We sustain accused-appellant’s conviction.
It is but fundamental that no less than a painstaking review of the case be conducted by this Court considering that what is at stake is the liberty of accused-appellant. We, however, find no cogent reason to warrant the acquittal of accused-appellant in this case and reversal of the findings of the trial and appellate courts. The case records support the conclusion that prosecution was able to discharge its burden of establishing with moral certainty the presence of all the elements necessary for the conviction of herein accused-appellant for the illegal sale of shabu.
We discuss the arguments raised by the defense in seriatim.
This Court takes pride in upholding a most fundamental constitutional right which is the right of an accused in criminal prosecutions to be presumed innocent until proven guilty beyond reasonable doubt.22 Thus, in order to justify the conviction of an accused, the prosecution must adduce that quantum of evidence sufficient to overcome this constitutional presumption of innocence.
It is well-established that findings of trial courts which are factual in nature and which involve the credibility of witnesses are accorded respect when no glaring errors, gross misapprehension of facts and speculative, arbitrary and unsupported conclusions can be gathered from such findings. The reason for this is that the trial court is in a better position to decide the credibility of witnesses, having heard their testimonies and observed their deportment and manner of testifying during trial. This rule finds an even more stringent application where said findings are sustained by the Court of Appeals as in the case at bar.23
In prosecutions for illegal sale of prohibited or dangerous drugs, what determines if there was a sale of dangerous drugs is proof of the concurrence of all the elements of the offense. Conviction is proper if the following elements concur:
(1) the identity of the buyer and the seller, the object, and the consideration; and
(2) the delivery of the thing sold and the payment therefor.24
What is material is proof that the transaction or sale actually took place, coupled with the presentation in court of the prohibited or regulated drug or the corpus delicti as evidence.25
Accused-appellant was arrested in flagrante delicto in a buy-bust operation which is a form of entrapment which in recent years has been accepted to be a valid and effective mode of apprehending drug pushers. In a buy-bust operation, ways and means are employed for the purpose of trapping and capturing lawbreakers in the execution of their plan.26 The idea to commit a crime originates from the offender, without anybody inducing or prodding him to commit the offense.27 If carried out with due regard for constitutional and legal safeguards, a buy-bust operation deserves judicial sanction.

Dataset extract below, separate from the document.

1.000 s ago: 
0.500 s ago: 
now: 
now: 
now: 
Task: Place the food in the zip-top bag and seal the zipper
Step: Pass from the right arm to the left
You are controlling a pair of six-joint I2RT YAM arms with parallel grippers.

The defense stresses the fact that the trial court and the appellate court relied heavily on the testimony of a sole witness PO2 Llantino.
The non-presentation as witnesses of other persons such as the other police officers forming a buy-bust team is not a crucial point against the prosecution28 since the matter of presentation of witnesses by the prosecution is not for the court to decide. It is the prosecution which has the discretion as to how to present its case and it has the right to choose whom it wishes to present as witnesses.29 Moreover, the testimony of a single prosecution witness, if credible and positive and satisfies the court as to the guilt of the accused beyond reasonable doubt,30 is enough to sustain a conviction.
Truth is established not by the quantity of witnesses but by the quality of their testimonies.31 The testimony only needs to establish sufficiently: (1) the identity of the buyer, seller, object and consideration; and (2) the delivery of the thing sold and the payment thereof.
Being the poseur-buyer, PO2 Llantino is in the best position to testify on the transaction between him and accused-appellant concerning the sale of the dangerous drug.
As recalled by PO2 Llantino, the designated poseur-buyer, the events that led to the apprehension of accused-appellant are as follows:
Q: Policeman Llantino, do you remember having conducted buy bust operation sometime on October 21, 2002?
A: Yes, sir.
Q: And what prompted you to conduct buy bust operation in that particular date?
A: Our confidential informer personally appeared to our office, sir.
Q: And what information did he give to your office?
A: An information regarding the selling of shabu, sir.
Q: By whom.
A: Against alias Boy.
Q: And the full name of this person was allegedly was not mentioned by the confidential informer?
A: Yes, sir.
Q: And what did you do after having received that information?
A: We relayed it to our chief, sir.
Q: What did he do?
A: He ordered us to compose a team.
Q: How many of you?
A: Eight, sir.
Q: What did you do with the preparation of the operation?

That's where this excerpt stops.